Employees rate mobile working positively
Background as with so many recent good ideas: Corona. Although BARLOG was able to keep the effects of the crisis well in check – they are talking about “only” about 20% less turnover compared to the previous year. Nevertheless, in February the managing directors were forced to send some employees to the so-called “home office”. This did not only affect office workplaces: Even production employees were given packages to work off at home. Even the annual financial statements were handled without face-to-face meetings.
But sometimes provisional arrangements tend to stick. For example, most employees reacted very positively to the new situation, explains Peter Barlog. Around 80% would have wanted to keep working from their home offices. “We in the management team were also quickly able to get on board with this idea. It turned out that many things even ran more efficiently than before. Maybe you get to the point faster in video conferences?” So the decision to keep the concept was made fairly quickly. “Everyone who doesn’t necessarily have to be present at work should still be able to work from home in the future.”

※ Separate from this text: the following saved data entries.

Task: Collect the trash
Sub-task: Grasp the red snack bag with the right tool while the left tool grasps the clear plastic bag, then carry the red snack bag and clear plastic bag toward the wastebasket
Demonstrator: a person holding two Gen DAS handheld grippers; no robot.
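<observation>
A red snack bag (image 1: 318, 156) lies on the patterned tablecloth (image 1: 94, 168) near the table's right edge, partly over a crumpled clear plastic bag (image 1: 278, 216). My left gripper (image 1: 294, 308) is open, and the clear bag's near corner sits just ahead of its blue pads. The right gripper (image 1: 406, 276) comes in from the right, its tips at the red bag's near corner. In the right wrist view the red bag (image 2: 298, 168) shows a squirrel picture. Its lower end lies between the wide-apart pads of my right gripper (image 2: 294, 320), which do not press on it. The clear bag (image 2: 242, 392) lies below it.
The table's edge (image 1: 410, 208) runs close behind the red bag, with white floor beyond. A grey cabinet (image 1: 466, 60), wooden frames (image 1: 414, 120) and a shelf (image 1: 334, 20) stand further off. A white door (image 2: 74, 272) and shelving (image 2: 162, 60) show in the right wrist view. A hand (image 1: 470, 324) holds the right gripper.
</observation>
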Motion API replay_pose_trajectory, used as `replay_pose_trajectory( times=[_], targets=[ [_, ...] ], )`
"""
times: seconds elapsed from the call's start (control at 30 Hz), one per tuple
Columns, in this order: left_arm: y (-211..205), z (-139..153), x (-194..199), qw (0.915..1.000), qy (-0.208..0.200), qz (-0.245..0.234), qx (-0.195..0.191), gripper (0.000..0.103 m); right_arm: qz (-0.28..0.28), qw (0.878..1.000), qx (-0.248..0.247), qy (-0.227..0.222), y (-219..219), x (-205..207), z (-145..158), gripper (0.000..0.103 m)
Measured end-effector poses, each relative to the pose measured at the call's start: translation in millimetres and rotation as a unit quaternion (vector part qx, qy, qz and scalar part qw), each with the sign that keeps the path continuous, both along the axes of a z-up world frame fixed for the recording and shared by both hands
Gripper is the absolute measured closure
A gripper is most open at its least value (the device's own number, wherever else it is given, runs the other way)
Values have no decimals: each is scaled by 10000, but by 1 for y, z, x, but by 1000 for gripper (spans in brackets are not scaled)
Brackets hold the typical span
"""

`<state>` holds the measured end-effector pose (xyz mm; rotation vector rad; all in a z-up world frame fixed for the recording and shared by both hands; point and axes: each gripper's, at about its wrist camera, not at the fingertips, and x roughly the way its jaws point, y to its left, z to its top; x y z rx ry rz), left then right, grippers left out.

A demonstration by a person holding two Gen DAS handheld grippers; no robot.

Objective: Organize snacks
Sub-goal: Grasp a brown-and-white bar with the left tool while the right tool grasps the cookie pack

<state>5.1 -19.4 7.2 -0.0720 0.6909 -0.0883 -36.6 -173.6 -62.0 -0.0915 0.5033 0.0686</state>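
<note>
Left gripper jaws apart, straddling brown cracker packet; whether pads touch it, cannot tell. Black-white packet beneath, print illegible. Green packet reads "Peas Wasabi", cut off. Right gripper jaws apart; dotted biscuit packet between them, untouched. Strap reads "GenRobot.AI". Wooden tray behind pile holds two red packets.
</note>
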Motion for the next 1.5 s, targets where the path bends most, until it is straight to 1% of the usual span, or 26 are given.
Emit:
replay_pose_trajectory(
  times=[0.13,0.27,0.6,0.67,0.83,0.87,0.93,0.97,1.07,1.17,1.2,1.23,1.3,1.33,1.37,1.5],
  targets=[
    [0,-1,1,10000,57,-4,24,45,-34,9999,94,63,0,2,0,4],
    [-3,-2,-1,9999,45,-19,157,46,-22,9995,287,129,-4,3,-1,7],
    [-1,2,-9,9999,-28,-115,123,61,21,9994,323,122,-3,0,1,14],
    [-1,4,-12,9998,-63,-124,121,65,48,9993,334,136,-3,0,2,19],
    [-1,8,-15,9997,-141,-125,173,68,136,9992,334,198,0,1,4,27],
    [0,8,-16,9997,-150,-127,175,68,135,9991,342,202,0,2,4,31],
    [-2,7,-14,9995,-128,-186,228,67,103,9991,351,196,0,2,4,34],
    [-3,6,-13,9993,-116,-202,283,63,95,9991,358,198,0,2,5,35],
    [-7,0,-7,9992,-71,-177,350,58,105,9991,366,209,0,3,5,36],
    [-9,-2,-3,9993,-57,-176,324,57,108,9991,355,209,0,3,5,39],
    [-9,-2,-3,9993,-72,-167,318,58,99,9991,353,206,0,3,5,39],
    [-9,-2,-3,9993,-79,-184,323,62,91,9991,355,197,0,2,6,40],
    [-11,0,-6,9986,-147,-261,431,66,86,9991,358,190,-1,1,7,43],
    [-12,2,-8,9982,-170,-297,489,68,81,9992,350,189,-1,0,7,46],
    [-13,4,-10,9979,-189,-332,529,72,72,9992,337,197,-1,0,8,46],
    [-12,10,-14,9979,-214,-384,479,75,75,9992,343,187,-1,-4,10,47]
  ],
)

On the other hand, working “on the road” alone cannot be the solution. At some point, you have to stop by the company to catch up with colleagues and customers face-to-face, check in on things or pick up things you can’t email. And hardly anyone wants to conduct sensitive employee meetings on a computer screen. That’s why you need offices – but they are not used several days a week. From the point of view of a cost accountant, this is certainly a nightmare.
New synergy effects through random teams
The solution a lá BARLOG: shared offices: “on demand” workplaces for employees who want to organize their workday more freely – there was space enough for this experiment. Escape the usual constraints of an office job, come flexibly when you want and pack up as soon as everything is done – flexibility instead of nine-to-five, as long as the results are right. And along the way, you might get to talk to colleagues you used to say hello to in passing in the hallway – maybe even with Peter Barlog himself, because he has also opted for the new solution. Who knows what synergy effects will emerge from this creative environment.
Incidentally, BARLOG created the prerequisites for this more than 20 years ago: At the end of the 1990s, they also introduced the “paperless office” there. Since then, everything important has been digitized. Of course, the foresight back then is now paying off: No one has to transport mountains of paper when they take work to the mobile office.
Entry into the working world of the future
The new idea seems to be catching on: Around half of the employees are in favor of it, and some have already expressed interest. “We’re still in the pilot phase, but we can always scale up,” Barlog says, “if interest increases.”
What’s important to him is that there’s no coercion behind it. “Of course, anyone who needs their own space or doesn’t want to give up their family photo or houseplant can continue to use their personal office,” says Peter Barlog. Nor does Peter Barlog share fears that employees will use the new freedom to work less, unsupervised, on the bottom line. “That’s outdated management thinking. We have confidence in our employees. That’s simply the foundation of our success. I think there are only benefits to the project: It’s our entry into the working world of the future. And it helps deepen our shared spirit.”